§ What the exercise asks
Your task is to repeat the lines below exactly, excluding any pictures they contain.

■ ■ ■

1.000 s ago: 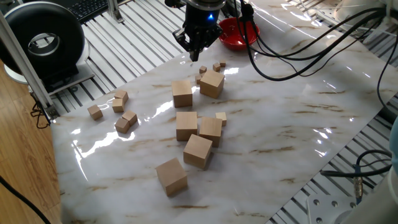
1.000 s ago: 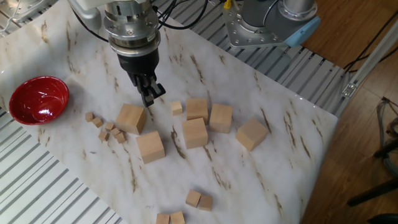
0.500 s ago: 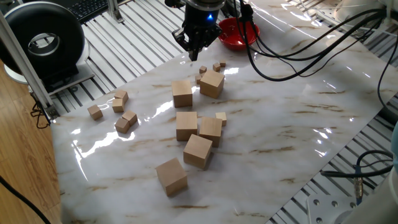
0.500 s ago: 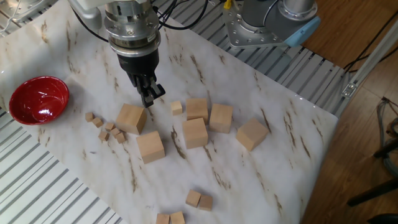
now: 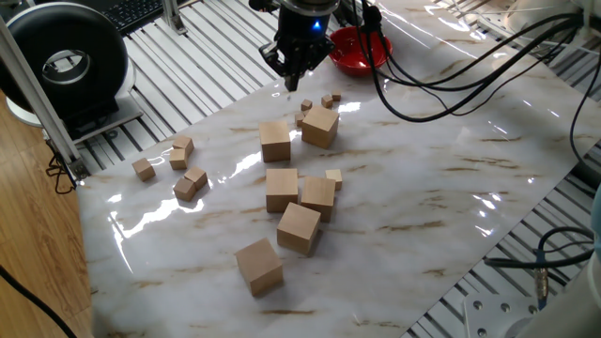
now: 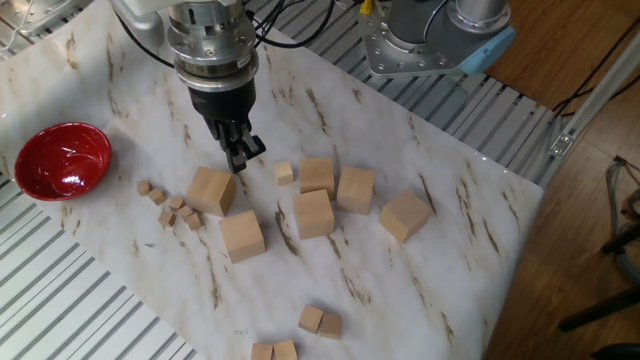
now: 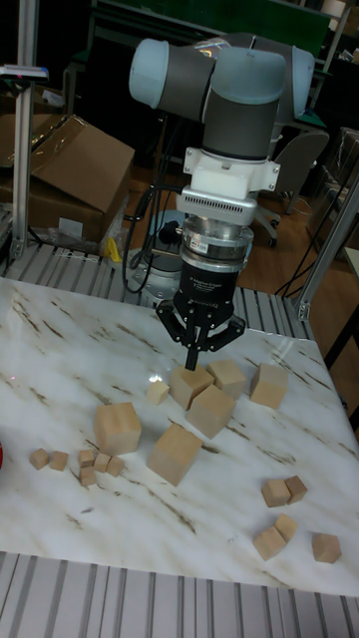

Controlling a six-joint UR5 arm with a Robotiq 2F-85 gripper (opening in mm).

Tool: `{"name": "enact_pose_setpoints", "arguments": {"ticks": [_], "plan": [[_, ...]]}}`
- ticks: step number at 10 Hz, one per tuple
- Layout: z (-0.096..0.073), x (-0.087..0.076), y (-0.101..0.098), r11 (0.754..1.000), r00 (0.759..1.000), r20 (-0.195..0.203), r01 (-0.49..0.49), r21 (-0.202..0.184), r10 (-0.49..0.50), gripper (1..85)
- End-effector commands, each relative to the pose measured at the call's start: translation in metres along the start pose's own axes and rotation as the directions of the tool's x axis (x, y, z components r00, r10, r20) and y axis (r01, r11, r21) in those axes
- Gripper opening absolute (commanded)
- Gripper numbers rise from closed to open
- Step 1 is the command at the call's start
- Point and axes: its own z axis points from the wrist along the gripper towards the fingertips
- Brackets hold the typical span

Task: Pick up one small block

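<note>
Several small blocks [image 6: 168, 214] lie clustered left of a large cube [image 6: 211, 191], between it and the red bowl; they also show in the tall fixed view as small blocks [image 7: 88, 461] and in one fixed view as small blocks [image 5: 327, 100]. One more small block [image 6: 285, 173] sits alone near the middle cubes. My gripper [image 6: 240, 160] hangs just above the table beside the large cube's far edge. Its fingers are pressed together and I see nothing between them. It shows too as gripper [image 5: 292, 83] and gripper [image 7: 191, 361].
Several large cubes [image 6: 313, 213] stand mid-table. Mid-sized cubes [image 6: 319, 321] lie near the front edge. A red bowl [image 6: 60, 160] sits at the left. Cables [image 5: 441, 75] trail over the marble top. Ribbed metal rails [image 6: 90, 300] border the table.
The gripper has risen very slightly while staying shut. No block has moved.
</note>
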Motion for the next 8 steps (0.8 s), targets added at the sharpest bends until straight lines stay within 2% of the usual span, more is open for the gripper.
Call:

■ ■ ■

§ Response to this task
1.000 s ago: 
1.000 s ago: 
0.500 s ago: 
0.500 s ago: 
now: 
now: 
now: 

Controlling a six-joint UR5 arm with a Robotiq 2F-85 gripper (opening in mm).

Tool: `{"name": "enact_pose_setpoints", "arguments": {"ticks": [_], "plan": [[_, ...]]}}`
- ticks: step number at 10 Hz, one per tuple
- Layout: z (-0.096..0.073), x (-0.087..0.076), y (-0.101..0.098), r11 (0.754..1.000), r00 (0.759..1.000), r20 (-0.195..0.203), r01 (-0.49..0.49), r21 (-0.202..0.184), r10 (-0.49..0.50), gripper (1..85)
- End-effector commands, each relative to the pose measured at the call's start: translation in metres along the start pose's own axes and rotation as the directions of the tool's x axis (x, y, z components r00, r10, r20) and y axis (r01, r11, r21) in those axes
- Gripper opening absolute (commanded)
- Gripper numbers rise from closed to open
- Step 1 is the command at the call's start
- Point and axes: its own z axis points from the wrist along the gripper towards the fingertips
- Brackets hold the typical span

Task: Pick up one small block

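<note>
Several small blocks [image 6: 168, 214] lie clustered left of a large cube [image 6: 211, 191], between it and the red bowl; they also show in the tall fixed view as small blocks [image 7: 88, 461] and in one fixed view as small blocks [image 5: 327, 100]. One more small block [image 6: 285, 173] sits alone near the middle cubes. My gripper [image 6: 240, 160] hangs just above the table beside the large cube's far edge. Its fingers are pressed together and I see nothing between them. It shows too as gripper [image 5: 292, 83] and gripper [image 7: 191, 361].
Several large cubes [image 6: 313, 213] stand mid-table. Mid-sized cubes [image 6: 319, 321] lie near the front edge. A red bowl [image 6: 60, 160] sits at the left. Cables [image 5: 441, 75] trail over the marble top. Ribbed metal rails [image 6: 90, 300] border the table.
The gripper has risen very slightly while staying shut. No block has moved.
</note>
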Motion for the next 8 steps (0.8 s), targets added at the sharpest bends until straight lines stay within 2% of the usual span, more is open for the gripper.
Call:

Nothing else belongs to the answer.